When you think about graphic design's relationship with roads and motorways, the brilliant work of Margaret Calvert and Jock Kinneir springs immediately to mind. The pair was responsible for the massive redesign of the road sign system in the UK, including the Transport font, used on all road signs, and the iconic road pictograms we're so familiar with today – it's a triumph of design that has enduring influence and impact on road users today, who absorb it so seamlessly they barely know they have been 'designed at'.
But what about the design of roads themselves? It's something that has long fascinated designer Melissa Price. By day Price is a designer at top London agency Cartlidge Levene, but by night she is producer of some fascinating self-initiated design and publishing projects, often focusing on graphic and typographic interpretations of maps and systems. The newest is this series of prints dedicated to the much underrated beauty of 'spaghetti junctions'...
How has your interest in the graphic forms of road systems developed?
Seven years ago, I started drawing motorway junctions, and created a book of them – M1: Fifty Years – to celebrate the 50th anniversary of the opening of the M1. I have recently returned to the subject and found a new challenge in the complex geometry of spaghetti junctions.
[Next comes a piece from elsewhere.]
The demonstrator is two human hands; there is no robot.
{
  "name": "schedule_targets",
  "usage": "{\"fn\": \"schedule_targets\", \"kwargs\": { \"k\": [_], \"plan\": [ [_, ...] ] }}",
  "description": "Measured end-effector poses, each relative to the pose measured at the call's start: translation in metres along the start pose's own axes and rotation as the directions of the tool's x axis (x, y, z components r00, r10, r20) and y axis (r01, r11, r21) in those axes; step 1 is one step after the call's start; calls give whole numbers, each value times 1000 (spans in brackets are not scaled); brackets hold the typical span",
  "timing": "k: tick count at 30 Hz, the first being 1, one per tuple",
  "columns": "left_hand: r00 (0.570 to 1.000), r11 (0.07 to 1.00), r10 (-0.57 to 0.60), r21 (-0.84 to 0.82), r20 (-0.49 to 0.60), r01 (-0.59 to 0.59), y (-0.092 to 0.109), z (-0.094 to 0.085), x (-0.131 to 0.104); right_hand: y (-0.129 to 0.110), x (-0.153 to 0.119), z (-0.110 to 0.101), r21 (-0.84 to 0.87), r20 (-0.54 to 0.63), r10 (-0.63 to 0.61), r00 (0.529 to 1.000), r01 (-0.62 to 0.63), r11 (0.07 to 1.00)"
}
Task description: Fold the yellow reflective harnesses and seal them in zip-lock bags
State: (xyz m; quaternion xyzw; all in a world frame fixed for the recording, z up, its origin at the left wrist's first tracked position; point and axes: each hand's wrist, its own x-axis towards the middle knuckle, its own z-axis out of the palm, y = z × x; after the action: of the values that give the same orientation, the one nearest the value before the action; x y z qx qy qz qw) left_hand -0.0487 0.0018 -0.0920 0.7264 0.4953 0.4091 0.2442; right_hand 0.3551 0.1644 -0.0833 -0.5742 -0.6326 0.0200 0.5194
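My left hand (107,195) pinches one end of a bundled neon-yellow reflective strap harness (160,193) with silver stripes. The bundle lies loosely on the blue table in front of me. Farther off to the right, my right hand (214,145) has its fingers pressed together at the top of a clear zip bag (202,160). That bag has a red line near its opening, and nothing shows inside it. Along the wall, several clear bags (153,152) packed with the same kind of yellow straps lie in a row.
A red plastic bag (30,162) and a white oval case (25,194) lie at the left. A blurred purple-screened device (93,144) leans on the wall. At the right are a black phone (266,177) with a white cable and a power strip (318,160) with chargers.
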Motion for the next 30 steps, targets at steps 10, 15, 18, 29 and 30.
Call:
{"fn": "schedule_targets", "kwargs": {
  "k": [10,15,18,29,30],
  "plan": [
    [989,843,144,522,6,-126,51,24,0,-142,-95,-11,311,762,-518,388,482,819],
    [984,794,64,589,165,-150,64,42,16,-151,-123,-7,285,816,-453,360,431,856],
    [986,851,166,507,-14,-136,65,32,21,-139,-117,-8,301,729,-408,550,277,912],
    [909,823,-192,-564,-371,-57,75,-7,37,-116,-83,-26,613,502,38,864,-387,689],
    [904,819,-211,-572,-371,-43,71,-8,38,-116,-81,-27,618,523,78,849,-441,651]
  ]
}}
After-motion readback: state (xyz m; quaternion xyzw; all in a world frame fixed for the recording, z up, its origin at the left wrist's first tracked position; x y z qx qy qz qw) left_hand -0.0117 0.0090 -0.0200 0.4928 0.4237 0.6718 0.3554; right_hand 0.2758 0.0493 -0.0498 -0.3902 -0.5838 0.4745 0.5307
The original Spaghetti Junction in Birmingham opened in 1972. Encompassing eighteen routes in total, it was built to connect the M6, A38(M), A38 and A5127 north of the city centre. The resulting tangled form was given the 'spaghetti junction' label by a journalist, Roy Smith of the Birmingham Evening News for obvious reasons. The name stuck and nowadays few know its real name – Gravelly Hill Interchange. Since then, many spaghetti junctions have been built around the world, some of amazing complexity.